*PROBLEM*.
Every line of the material is to be quoted verbatim, minus the pictures.

*DATA SHOWN*.

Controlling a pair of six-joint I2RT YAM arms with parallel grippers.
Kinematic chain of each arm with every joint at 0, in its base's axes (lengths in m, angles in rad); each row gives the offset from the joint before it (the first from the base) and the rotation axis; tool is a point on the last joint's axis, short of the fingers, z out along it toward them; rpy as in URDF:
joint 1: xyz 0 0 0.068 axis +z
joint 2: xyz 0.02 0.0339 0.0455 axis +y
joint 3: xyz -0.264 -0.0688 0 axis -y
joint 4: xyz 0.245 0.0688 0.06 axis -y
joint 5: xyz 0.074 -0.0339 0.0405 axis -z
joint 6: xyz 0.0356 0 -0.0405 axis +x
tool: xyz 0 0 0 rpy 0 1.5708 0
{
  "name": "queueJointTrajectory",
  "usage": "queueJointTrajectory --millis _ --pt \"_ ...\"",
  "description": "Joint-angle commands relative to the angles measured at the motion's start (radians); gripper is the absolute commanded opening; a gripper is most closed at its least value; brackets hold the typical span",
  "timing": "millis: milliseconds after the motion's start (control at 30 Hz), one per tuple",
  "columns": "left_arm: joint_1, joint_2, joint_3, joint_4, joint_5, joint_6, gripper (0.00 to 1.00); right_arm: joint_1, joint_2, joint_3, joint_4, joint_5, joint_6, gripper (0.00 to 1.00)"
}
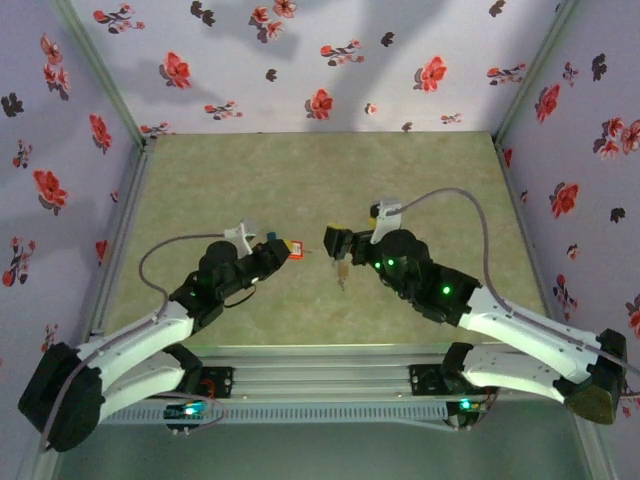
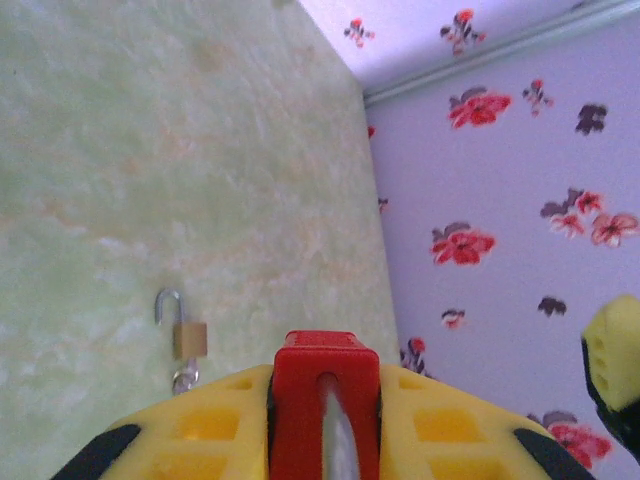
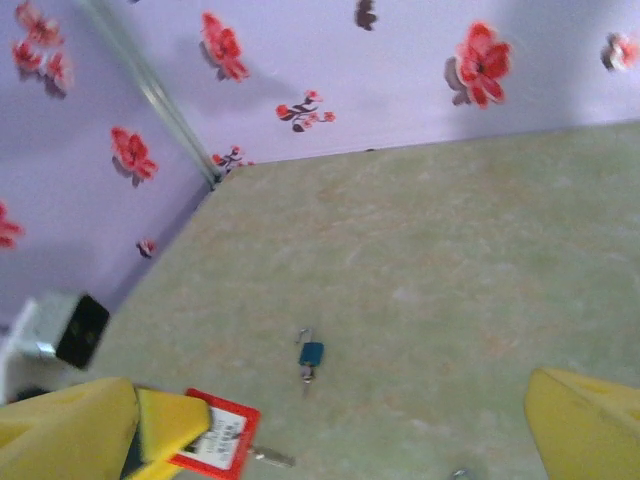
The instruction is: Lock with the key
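Left gripper point(image 1: 284, 249) pinching a red-tagged key point(image 2: 300, 395), right gripper point(image 1: 336, 243) spread wide, brass padlock point(image 2: 188, 338) with open shackle lying on green table point(image 2: 150, 150)

Both arms have white lower links, black upper joints and black bases point(image 1: 60, 395). On the left arm point(image 1: 130, 355) a thin grey cable point(image 1: 148, 260) runs to the wrist. The right arm point(image 1: 530, 325) has a longer grey cable point(image 1: 470, 197) and small green lights point(image 1: 445, 292). The left tool point(image 1: 275, 246) has yellow plastic fingers point(image 2: 450, 435) with square recesses and black patches. The right tool point(image 1: 335, 242) has yellow fingers point(image 3: 585, 425) too.
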Motion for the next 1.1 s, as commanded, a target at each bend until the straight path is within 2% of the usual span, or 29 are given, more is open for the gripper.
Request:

*WRITTEN ANSWER*.
Controlling a pair of six-joint I2RT YAM arms with parallel grippers.
Kinematic chain of each arm with every joint at 0, in its base's axes (lengths in m, angles in rad); each row gives the offset from the joint before it (the first from the base) and the rotation axis; tool is a point on the last joint's axis, short of the fingers, z out along it toward them; rpy as in URDF:
joint 1: xyz 0 0 0.068 axis +z
joint 2: xyz 0.02 0.0339 0.0455 axis +y
joint 3: xyz -0.264 -0.0688 0 axis -y
joint 4: xyz 0.245 0.0688 0.06 axis -y
joint 5: xyz 0.074 -0.0339 0.0405 axis -z
joint 6: xyz 0.0356 0 -0.0405 axis +x
tool: xyz 0 0 0 rpy 0 1.5708 0
{
  "name": "queueJointTrajectory",
  "usage": "queueJointTrajectory --millis _ --pt \"_ ...\"",
  "description": "Joint-angle commands relative to the angles measured at the motion's start (radians); gripper is the absolute commanded opening; a gripper is most closed at its least value; brackets hold the typical span",
  "timing": "millis: milliseconds after the motion's start (control at 30 Hz), one per tuple",
  "columns": "left_arm: joint_1, joint_2, joint_3, joint_4, joint_5, joint_6, gripper (0.00 to 1.00); right_arm: joint_1, joint_2, joint_3, joint_4, joint_5, joint_6, gripper (0.00 to 1.00)"
}
The instruction is: Lock with the key
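Left gripper point(image 1: 284, 249) pinching a red-tagged key point(image 2: 300, 395), right gripper point(image 1: 336, 243) spread wide, brass padlock point(image 2: 188, 338) with open shackle lying on green table point(image 2: 150, 150)

Both arms have white lower links, black upper joints and black bases point(image 1: 60, 395). On the left arm point(image 1: 130, 355) a thin grey cable point(image 1: 148, 260) runs to the wrist. The right arm point(image 1: 530, 325) has a longer grey cable point(image 1: 470, 197) and small green lights point(image 1: 445, 292). The left tool point(image 1: 275, 246) has yellow plastic fingers point(image 2: 450, 435) with square recesses and black patches. The right tool point(image 1: 335, 242) has yellow fingers point(image 3: 585, 425) too.
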Motion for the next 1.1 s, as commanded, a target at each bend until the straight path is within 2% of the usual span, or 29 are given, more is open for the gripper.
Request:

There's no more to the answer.